Copy the entries that follow, exactly and completely.

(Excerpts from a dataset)
########

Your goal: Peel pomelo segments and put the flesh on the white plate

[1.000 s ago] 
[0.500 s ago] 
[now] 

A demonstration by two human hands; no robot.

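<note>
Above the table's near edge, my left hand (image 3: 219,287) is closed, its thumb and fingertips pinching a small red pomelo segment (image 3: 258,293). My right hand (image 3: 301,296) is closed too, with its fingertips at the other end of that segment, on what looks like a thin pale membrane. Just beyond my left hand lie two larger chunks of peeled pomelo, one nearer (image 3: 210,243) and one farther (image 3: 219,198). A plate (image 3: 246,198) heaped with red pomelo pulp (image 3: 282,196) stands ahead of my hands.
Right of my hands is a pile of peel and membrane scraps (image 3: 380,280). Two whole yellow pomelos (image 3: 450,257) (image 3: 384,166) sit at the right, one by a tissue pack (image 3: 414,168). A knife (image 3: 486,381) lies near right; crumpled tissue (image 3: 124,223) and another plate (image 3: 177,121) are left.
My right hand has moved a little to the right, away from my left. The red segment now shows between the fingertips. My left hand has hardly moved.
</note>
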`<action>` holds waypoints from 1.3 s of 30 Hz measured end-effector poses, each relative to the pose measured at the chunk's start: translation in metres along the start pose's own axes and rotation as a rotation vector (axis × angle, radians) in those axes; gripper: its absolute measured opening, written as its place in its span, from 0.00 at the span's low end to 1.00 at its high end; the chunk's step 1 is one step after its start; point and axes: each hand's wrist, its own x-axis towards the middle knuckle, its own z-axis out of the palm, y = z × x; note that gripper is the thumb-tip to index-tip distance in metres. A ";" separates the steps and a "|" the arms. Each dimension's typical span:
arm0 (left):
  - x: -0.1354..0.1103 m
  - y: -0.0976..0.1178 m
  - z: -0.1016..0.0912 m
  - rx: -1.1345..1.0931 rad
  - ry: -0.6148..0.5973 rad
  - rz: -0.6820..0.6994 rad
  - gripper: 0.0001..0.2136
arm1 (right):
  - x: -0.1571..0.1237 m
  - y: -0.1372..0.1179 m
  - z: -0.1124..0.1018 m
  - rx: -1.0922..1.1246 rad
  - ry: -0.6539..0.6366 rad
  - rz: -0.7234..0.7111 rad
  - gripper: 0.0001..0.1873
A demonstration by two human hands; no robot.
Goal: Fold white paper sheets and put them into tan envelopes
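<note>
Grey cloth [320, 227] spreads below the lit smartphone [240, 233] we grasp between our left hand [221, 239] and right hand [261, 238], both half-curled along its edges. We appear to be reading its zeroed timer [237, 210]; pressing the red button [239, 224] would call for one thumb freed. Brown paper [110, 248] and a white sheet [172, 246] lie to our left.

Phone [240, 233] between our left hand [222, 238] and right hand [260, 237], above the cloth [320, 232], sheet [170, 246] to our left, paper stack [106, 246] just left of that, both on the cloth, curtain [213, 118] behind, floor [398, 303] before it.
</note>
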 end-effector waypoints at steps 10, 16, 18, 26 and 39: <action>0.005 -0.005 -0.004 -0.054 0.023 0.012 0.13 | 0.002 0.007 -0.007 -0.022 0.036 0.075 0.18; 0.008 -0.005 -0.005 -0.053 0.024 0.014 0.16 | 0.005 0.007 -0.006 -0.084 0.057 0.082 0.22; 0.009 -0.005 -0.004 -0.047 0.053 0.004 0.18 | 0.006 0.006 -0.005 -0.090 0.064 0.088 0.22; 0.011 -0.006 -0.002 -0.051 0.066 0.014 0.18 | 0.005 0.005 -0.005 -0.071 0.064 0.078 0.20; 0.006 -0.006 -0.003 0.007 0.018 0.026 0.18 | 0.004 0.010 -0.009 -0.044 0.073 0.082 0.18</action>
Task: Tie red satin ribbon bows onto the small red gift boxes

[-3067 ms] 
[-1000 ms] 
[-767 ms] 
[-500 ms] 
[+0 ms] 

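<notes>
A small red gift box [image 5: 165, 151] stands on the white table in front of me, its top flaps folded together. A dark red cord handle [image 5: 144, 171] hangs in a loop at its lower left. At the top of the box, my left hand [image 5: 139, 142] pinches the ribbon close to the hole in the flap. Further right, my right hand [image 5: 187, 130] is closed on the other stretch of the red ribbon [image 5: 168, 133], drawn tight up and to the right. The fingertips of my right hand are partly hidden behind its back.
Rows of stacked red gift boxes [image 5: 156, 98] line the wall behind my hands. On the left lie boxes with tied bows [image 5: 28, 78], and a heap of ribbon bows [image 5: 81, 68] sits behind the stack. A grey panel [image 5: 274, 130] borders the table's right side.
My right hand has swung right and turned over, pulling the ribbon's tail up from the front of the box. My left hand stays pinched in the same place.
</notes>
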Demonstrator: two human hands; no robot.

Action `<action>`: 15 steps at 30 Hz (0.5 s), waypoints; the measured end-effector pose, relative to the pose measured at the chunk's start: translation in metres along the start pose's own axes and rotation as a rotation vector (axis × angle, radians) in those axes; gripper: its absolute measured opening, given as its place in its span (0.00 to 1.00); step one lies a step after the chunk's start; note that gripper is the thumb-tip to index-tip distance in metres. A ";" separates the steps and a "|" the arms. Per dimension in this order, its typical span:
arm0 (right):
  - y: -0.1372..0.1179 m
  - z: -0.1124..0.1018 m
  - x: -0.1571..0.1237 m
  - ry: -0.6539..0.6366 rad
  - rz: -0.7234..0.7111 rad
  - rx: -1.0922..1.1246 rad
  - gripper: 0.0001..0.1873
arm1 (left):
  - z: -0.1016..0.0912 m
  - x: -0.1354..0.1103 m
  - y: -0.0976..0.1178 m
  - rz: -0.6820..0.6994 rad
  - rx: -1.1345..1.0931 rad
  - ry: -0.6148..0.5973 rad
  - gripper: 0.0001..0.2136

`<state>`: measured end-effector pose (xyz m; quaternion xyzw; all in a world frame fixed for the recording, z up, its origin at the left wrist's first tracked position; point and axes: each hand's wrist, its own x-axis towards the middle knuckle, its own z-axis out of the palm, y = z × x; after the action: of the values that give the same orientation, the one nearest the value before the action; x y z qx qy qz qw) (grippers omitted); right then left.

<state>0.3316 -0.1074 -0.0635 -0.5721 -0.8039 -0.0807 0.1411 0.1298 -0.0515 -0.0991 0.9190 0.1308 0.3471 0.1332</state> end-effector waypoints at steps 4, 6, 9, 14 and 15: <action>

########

**YOUR SOLUTION:**
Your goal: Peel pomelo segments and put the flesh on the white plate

[1.000 s ago] 
[0.500 s ago] 
[now] 

A demonstration by two human hands; no robot.

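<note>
Above the table's near edge, my left hand (image 3: 219,287) is closed, its thumb and fingertips pinching a small red pomelo segment (image 3: 258,293). My right hand (image 3: 301,296) is closed too, with its fingertips at the other end of that segment, on what looks like a thin pale membrane. Just beyond my left hand lie two larger chunks of peeled pomelo, one nearer (image 3: 210,243) and one farther (image 3: 219,198). A plate (image 3: 246,198) heaped with red pomelo pulp (image 3: 282,196) stands ahead of my hands.
Right of my hands is a pile of peel and membrane scraps (image 3: 380,280). Two whole yellow pomelos (image 3: 450,257) (image 3: 384,166) sit at the right, one by a tissue pack (image 3: 414,168). A knife (image 3: 486,381) lies near right; crumpled tissue (image 3: 124,223) and another plate (image 3: 177,121) are left.
My right hand has moved a little to the right, away from my left. The red segment now shows between the fingertips. My left hand has hardly moved.
</note>
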`<action>` holds waypoints from 1.3 s of 30 Hz measured end-effector poses, each relative to the pose measured at the chunk's start: translation in metres along the start pose's own axes and rotation as a rotation vector (axis × angle, radians) in those axes; gripper: its absolute measured opening, written as its place in its span, from 0.00 at the span's low end to 1.00 at its high end; the chunk's step 1 is one step after its start; point and axes: each hand's wrist, its own x-axis towards the middle knuckle, its own z-axis out of the palm, y = z × x; note that gripper is the thumb-tip to index-tip distance in metres. A ";" separates the steps and a "|" the arms. Each dimension's typical span:
arm0 (left):
  - x: -0.1354..0.1103 m
  - y: -0.0976..0.1178 m
  - z: -0.1016..0.0912 m
  - rx: -1.1345..1.0931 rad
  - ry: -0.6148..0.5973 rad
  - rz: -0.6820..0.6994 rad
  - gripper: 0.0001..0.2136
arm1 (right):
  - x: -0.1571..0.1237 m
  - y: -0.1372..0.1179 m
  - z: -0.1124..0.1018 m
  - rx: -1.0922..1.1246 rad
  - ry: -0.6539..0.6366 rad
  - rz: -0.7234..0.7111 rad
  - gripper: 0.0001..0.1873
A demonstration by two human hands; no robot.
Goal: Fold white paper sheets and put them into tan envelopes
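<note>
Grey cloth [320, 227] spreads below the lit smartphone [240, 233] we grasp between our left hand [221, 239] and right hand [261, 238], both half-curled along its edges. We appear to be reading its zeroed timer [237, 210]; pressing the red button [239, 224] would call for one thumb freed. Brown paper [110, 248] and a white sheet [172, 246] lie to our left.

Phone [240, 233] between our left hand [222, 238] and right hand [260, 237], above the cloth [320, 232], sheet [170, 246] to our left, paper stack [106, 246] just left of that, both on the cloth, curtain [213, 118] behind, floor [398, 303] before it.
</note>
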 end-effector waypoints at steps 10, 16, 18, 26 and 39: <action>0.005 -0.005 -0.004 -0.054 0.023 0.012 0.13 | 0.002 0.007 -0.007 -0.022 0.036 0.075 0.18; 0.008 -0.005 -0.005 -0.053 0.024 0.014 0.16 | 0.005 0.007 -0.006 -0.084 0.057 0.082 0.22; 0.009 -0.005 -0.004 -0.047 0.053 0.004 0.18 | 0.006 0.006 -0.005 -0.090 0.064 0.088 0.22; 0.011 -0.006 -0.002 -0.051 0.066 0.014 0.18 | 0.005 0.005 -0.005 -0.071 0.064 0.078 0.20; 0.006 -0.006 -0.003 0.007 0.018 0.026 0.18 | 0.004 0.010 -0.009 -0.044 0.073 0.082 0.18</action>
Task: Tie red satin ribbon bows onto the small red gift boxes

[-3067 ms] 
[-1000 ms] 
[-767 ms] 
[-500 ms] 
[+0 ms] 

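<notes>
A small red gift box [image 5: 165, 151] stands on the white table in front of me, its top flaps folded together. A dark red cord handle [image 5: 144, 171] hangs in a loop at its lower left. At the top of the box, my left hand [image 5: 139, 142] pinches the ribbon close to the hole in the flap. Further right, my right hand [image 5: 187, 130] is closed on the other stretch of the red ribbon [image 5: 168, 133], drawn tight up and to the right. The fingertips of my right hand are partly hidden behind its back.
Rows of stacked red gift boxes [image 5: 156, 98] line the wall behind my hands. On the left lie boxes with tied bows [image 5: 28, 78], and a heap of ribbon bows [image 5: 81, 68] sits behind the stack. A grey panel [image 5: 274, 130] borders the table's right side.
My right hand has swung right and turned over, pulling the ribbon's tail up from the front of the box. My left hand stays pinched in the same place.
</notes>
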Demonstrator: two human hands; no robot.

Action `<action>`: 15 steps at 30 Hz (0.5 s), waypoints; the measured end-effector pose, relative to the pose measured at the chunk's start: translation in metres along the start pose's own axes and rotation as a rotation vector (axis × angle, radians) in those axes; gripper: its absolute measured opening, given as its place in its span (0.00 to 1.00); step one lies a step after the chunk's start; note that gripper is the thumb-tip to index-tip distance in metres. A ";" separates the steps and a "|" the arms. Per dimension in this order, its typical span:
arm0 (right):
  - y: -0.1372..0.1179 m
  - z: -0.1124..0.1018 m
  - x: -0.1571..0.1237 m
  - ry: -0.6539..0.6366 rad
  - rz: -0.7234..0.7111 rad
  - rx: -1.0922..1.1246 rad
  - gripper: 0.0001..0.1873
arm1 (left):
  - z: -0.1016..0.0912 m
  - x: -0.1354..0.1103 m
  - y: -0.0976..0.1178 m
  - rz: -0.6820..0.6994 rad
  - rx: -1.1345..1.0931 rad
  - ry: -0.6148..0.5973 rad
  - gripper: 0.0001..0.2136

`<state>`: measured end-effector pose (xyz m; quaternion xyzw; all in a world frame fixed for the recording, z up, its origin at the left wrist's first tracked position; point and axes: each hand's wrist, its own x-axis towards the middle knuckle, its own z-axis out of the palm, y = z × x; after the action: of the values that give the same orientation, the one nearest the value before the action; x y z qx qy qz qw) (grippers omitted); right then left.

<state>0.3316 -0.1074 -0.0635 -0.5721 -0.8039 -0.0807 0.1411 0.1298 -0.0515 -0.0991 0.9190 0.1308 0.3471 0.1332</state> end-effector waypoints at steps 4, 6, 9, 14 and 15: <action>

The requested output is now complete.